PUSKOHIS & Bidang Tafsir JQH UIN Surakarta Lahirkan Mahasiswa Kader Penggerak Nasionalisme dan Cinta Tanah Air

24 November 2025 11:11 WIB 142
Baca

UIN SURAKARTA- Senin, 24 November 2025, Masjid Ibadurrohman Univesitas Islam Negeri (UIN) Raden Mas Said Surakarta berubah menjadi pusat pertemuan ide dan gagasan. Ratusan mahasiswa dari berbagai fakultas datang bukan sekadar untuk mengaji, tetapi untuk memahami ulang makna nasionalisme melalui kacamata Al-Qur’an dan Sunnah. Di hadapan mereka, Dosen Ilmu Hukum Ahmad Muhamad Mustain Nasoha, sekaligus Direktur Pusat Studi Konstitusi dan Hukum Islam (PUSKOHIS) Fakultas Syariah, memandu sebuah kajian tafsir yang semakin hari semakin dikenal sebagai rujukan akademik dalam memahami cinta tanah air dalam Islam.

Kajian yang digelar oleh Bidang Tafsir JQH bersama Pusat Studi Konstitusi dan Hukum Islam (PUSKOHIS) Fakultas Syariah UIN Surakarta ini bukan pengajian biasa.
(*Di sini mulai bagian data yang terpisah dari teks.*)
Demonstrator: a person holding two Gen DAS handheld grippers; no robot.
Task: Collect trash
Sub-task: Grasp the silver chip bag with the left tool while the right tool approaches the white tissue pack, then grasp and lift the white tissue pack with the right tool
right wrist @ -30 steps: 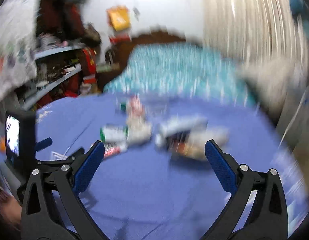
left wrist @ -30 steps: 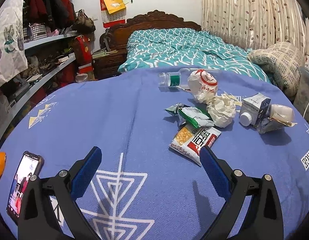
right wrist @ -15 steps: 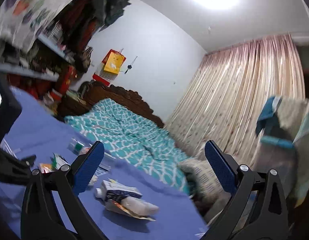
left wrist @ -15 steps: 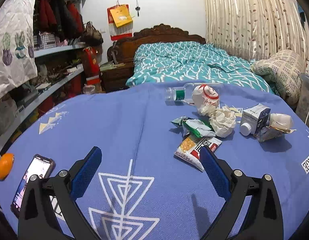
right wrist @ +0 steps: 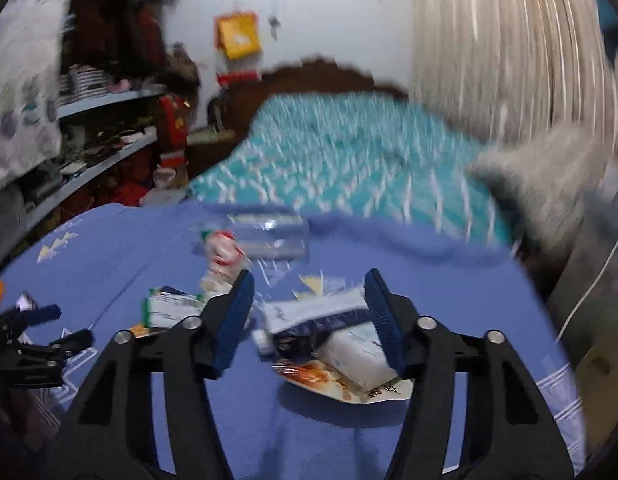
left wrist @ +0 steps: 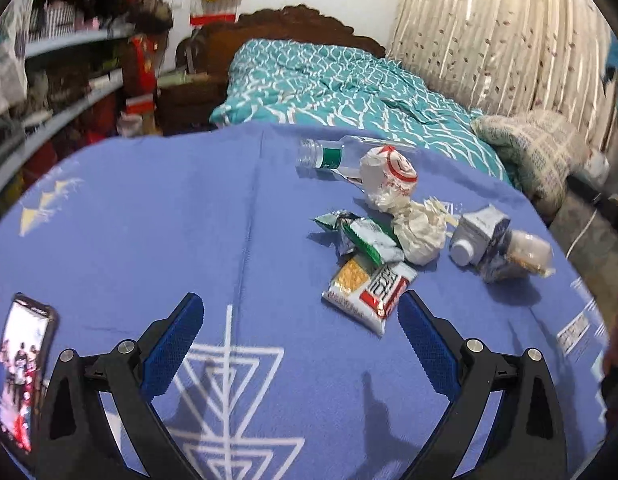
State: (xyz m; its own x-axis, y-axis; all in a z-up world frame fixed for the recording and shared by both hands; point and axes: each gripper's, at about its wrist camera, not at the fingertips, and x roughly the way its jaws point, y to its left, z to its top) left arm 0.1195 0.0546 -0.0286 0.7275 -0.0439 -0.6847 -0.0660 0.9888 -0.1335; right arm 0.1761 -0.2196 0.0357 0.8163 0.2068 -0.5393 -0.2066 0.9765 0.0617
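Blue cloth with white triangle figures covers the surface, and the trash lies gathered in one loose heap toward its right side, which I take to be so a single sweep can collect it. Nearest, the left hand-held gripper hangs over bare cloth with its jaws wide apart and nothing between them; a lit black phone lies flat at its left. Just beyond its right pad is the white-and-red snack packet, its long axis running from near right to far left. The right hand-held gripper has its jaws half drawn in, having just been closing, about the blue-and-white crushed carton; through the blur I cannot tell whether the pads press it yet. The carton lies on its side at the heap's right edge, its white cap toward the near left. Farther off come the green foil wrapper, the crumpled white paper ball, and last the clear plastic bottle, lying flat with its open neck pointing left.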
Dengan lebih dari 50 kitab tafsir sebagai rujukan utama mulai dari Tafsir Al-Tabari, Tafsir Al-Qurtubi, Mafatih Al-Ghaib karya Fakhruddin Ar-Razi, Tafsir Ibn Katsir, Ruhul Bayan, Tafsir Al-Maraghi, Tafsir Ibn ‘Ashur, hingga Tafsir Al-Munir dan Al-Wadlih Gus Mustain menghadirkan atmosfer akademik yang kaya argumentasi, mendalam, dan tetap mudah dicerna oleh mahasiswa.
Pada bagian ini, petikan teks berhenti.